Sadly, deferred maintenance on city transit infrastructure is routine. While riders at suburban stations enjoy such premium amenities as heat lamps, city residents make do without. Neither of the city’s heavy rail systems is fully compliant with the 33-year-old Americans with Disabilities Act, either.

Far from making the El and Broad Street Line stations as comfortable as possible, SEPTA has allowed them to slip into a state of disrepair. Old City residents have complained that the Second Street station has become a somewhat permanent encampment for people experiencing homelessness. South Philadelphians have cited the Snyder Avenue station as increasingly hazardous. Yet while SEPTA cuts ribbons in the suburbs, insufficient action has been taken to resolve transit issues in the heart of the city.
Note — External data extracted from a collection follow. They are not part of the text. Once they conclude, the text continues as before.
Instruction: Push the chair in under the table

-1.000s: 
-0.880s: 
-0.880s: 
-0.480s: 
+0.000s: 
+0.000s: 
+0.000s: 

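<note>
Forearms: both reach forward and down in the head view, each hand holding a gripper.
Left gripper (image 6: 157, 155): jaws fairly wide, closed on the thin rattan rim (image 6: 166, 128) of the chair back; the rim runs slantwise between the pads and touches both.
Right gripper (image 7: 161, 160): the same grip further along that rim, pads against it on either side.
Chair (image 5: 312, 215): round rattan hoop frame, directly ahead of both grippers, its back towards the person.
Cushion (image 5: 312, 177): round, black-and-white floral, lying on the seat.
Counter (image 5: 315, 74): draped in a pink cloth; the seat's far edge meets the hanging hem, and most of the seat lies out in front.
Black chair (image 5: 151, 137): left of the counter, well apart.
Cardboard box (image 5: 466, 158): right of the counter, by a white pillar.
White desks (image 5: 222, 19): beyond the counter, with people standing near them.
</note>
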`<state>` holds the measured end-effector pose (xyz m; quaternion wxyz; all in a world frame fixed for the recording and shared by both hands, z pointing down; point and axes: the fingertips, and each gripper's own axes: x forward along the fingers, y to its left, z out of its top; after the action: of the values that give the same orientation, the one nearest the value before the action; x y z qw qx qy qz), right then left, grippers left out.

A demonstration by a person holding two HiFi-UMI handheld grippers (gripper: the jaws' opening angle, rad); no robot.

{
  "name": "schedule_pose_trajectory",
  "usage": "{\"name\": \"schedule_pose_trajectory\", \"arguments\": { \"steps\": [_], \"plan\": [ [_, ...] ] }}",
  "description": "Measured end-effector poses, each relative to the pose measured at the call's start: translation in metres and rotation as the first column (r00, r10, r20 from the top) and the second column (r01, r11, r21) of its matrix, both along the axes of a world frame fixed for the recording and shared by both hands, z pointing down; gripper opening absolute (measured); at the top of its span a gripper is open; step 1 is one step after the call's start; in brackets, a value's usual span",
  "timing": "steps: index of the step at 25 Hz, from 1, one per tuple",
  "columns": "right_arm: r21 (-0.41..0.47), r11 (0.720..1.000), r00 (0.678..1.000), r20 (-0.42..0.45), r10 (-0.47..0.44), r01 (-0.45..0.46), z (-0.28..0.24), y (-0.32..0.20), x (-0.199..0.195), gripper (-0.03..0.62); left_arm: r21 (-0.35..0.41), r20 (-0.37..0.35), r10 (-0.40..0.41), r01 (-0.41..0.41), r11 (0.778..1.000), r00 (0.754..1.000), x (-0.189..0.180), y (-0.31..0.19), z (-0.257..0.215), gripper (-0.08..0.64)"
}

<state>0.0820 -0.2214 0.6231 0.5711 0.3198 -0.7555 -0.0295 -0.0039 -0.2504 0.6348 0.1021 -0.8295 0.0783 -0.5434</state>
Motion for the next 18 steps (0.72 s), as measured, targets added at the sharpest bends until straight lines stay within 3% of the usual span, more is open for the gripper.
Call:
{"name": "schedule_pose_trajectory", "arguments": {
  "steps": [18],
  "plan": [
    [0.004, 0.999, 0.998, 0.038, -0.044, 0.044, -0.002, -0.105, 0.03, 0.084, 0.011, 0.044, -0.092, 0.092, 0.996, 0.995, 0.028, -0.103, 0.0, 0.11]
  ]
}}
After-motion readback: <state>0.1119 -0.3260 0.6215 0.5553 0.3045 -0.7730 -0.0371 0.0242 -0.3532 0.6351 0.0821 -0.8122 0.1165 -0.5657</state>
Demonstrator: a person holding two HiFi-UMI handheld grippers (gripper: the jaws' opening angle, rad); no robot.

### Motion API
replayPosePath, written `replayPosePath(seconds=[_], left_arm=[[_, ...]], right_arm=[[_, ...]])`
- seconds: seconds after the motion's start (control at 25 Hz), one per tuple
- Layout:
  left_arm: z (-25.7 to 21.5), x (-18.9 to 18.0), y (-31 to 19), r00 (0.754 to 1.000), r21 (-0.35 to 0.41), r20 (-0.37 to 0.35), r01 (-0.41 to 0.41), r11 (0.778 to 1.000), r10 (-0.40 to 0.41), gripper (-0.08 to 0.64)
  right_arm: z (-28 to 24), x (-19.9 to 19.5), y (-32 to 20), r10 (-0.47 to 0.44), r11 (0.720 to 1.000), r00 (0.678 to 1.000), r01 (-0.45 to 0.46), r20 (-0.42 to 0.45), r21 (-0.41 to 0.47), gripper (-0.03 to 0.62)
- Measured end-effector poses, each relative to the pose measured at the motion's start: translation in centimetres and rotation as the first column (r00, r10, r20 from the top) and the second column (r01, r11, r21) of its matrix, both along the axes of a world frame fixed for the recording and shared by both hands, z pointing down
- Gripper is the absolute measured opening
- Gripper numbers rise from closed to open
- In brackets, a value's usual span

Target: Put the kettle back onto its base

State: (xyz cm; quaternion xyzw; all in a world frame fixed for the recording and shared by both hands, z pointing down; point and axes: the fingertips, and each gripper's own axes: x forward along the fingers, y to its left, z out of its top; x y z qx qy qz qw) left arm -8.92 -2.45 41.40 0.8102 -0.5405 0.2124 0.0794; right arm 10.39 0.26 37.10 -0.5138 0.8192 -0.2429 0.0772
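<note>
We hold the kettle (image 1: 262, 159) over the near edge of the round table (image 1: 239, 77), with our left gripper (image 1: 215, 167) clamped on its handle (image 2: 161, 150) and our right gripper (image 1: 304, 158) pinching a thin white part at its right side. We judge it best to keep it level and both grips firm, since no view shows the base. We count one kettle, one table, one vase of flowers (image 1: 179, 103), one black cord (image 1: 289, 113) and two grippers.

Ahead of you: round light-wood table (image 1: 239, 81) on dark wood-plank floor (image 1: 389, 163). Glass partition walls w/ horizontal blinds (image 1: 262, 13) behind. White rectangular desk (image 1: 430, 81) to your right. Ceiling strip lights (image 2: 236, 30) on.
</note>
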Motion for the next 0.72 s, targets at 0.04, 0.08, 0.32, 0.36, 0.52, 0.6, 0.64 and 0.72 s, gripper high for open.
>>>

This lack of balance isn’t just unfair to Philadelphians, it is also a foolish way to invest limited transit dollars. No matter how luxurious or extensive you make public transportation in the suburbs, these areas offer significantly less potential ridership than the city. Not only that, local opposition to public transit in the suburbs often causes less effective, more expensive routing.

The last time Philadelphia seriously considered building the Boulevard subway extension, it was dubbed an expensive “Cadillac project.” City officials were encouraged to settle for Bus Rapid Transit, a more affordable option. Does it really make sense to deliver luxury service to King of Prussia instead?